ABOUT THIS EXERCISE: What is the number of lines in the data that contain "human"? Respond with nothing else.

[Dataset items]
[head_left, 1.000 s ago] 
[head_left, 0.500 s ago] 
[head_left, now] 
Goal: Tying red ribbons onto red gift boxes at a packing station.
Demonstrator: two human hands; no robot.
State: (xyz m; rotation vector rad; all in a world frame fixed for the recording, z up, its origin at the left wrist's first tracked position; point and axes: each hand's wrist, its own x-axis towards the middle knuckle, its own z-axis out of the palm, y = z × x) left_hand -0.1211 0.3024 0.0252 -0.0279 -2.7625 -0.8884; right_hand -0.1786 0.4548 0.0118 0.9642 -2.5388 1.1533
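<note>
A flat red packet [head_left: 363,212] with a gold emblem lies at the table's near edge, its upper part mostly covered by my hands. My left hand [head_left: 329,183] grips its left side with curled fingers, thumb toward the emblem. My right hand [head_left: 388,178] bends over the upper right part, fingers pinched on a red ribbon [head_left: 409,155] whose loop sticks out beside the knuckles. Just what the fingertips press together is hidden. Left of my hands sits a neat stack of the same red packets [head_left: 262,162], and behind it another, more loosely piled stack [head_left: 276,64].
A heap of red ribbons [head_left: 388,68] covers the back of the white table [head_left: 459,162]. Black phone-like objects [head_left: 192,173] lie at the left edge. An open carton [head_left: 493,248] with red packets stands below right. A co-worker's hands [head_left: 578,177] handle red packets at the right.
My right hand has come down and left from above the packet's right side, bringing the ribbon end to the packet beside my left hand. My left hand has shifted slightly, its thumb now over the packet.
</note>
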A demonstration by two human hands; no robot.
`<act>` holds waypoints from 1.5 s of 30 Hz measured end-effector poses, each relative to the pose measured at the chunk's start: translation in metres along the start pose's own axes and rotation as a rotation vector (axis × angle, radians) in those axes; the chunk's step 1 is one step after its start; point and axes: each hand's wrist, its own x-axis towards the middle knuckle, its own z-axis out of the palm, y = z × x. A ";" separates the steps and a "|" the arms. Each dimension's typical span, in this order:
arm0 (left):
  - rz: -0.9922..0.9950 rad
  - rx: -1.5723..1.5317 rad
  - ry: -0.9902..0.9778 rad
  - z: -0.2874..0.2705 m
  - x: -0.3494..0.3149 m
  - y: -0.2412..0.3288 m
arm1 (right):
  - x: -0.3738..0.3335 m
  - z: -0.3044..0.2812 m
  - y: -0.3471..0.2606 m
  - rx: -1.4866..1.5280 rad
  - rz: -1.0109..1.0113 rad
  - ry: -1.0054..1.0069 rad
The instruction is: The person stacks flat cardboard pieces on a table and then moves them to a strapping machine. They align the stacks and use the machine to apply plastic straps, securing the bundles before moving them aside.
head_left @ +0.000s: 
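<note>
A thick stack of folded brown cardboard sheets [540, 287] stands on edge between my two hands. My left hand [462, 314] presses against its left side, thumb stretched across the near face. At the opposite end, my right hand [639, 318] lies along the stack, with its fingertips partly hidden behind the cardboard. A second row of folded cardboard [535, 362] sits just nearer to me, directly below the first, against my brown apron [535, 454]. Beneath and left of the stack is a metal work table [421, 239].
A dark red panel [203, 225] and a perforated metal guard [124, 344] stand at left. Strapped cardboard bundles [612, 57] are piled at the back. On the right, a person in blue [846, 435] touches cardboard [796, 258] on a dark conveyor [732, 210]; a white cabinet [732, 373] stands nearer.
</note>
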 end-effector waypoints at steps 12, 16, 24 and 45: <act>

ANSWER TO THIS PROBLEM: 2